⟨

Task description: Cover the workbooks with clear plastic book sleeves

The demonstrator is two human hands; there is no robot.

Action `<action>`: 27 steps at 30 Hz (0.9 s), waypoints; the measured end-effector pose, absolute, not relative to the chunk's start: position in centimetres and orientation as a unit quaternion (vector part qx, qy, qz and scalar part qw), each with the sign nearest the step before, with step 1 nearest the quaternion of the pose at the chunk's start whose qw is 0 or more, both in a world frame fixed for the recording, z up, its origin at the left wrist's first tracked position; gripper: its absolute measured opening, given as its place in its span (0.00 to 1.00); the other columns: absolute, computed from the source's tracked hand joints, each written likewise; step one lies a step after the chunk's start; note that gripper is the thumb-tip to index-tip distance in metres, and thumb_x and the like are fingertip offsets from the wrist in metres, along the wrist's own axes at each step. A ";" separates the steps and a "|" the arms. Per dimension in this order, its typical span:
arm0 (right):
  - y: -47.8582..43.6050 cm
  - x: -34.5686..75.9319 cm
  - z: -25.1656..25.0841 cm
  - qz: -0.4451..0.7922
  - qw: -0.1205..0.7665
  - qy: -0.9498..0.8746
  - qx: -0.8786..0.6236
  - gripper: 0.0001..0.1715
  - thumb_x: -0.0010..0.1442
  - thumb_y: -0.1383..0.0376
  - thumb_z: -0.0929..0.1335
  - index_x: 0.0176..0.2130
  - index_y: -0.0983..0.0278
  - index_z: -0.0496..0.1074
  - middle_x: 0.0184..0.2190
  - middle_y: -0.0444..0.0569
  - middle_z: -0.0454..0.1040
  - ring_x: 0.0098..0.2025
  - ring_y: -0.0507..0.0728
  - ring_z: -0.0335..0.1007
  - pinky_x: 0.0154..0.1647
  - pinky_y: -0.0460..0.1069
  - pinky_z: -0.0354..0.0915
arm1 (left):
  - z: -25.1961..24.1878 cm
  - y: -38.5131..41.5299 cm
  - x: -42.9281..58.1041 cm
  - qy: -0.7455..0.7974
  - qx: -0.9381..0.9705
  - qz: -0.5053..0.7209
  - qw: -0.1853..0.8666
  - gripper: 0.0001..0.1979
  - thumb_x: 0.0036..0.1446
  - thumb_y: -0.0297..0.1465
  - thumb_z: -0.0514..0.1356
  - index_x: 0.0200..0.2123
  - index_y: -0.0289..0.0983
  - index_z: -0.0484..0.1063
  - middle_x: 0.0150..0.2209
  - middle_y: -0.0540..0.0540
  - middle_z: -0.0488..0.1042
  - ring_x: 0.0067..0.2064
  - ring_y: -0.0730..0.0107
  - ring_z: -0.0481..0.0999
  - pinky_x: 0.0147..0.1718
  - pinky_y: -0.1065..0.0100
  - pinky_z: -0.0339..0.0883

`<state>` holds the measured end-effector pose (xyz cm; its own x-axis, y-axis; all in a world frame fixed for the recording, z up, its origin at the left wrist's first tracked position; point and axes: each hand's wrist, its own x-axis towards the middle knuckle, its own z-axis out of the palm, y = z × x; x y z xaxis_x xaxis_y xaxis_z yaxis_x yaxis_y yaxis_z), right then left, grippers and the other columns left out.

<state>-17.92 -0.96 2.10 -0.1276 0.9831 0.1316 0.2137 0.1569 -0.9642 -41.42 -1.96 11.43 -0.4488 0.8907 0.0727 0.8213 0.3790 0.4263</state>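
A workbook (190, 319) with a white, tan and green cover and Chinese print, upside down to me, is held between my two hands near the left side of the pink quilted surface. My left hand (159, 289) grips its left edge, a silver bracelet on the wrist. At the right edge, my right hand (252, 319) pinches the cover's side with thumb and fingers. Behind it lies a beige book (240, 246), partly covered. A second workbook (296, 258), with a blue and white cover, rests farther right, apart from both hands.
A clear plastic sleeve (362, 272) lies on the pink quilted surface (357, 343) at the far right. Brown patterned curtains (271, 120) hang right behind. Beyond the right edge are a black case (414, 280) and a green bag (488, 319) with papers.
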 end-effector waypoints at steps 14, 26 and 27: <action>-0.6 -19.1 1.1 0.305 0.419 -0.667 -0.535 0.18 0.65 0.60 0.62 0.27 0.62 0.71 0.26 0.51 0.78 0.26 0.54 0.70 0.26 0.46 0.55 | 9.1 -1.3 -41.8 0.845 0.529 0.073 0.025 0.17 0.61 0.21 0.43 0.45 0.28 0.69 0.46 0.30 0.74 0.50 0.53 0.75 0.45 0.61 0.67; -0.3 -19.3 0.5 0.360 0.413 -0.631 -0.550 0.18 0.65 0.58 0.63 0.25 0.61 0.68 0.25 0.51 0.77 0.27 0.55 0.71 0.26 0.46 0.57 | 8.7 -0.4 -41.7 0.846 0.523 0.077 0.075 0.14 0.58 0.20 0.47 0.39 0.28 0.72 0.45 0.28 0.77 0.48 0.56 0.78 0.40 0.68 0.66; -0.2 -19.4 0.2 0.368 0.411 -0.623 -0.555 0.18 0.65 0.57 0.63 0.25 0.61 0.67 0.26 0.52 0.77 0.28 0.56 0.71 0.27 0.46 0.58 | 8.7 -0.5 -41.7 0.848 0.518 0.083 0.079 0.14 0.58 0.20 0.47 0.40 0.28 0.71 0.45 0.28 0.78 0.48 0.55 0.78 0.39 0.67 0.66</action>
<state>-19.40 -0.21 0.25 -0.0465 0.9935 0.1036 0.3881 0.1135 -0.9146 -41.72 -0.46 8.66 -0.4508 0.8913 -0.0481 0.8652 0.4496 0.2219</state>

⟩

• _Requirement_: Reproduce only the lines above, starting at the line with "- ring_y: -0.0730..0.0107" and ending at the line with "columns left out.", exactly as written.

• _Answer to the problem_:
  - ring_y: -0.0730..0.0107
  - ring_z: -0.0481..0.0999
  - pinky_x: 0.0147..0.1718
  - pinky_y: -0.1065..0.0100
  - pinky_z: -0.0339..0.0883

`<state>` holds the measured end-effector pose (xyz cm; its own x-axis, y-axis; all in a world frame fixed for the recording, z up, its origin at the left wrist's first tracked position; point and axes: each hand's wrist, its own x-axis towards the middle knuckle, its own z-axis out of the palm, y = z × x; x y z xaxis_x xaxis_y xaxis_z yaxis_x yaxis_y yaxis_z), right then left, grippers and the other columns left out.

Nothing else remains for the exercise.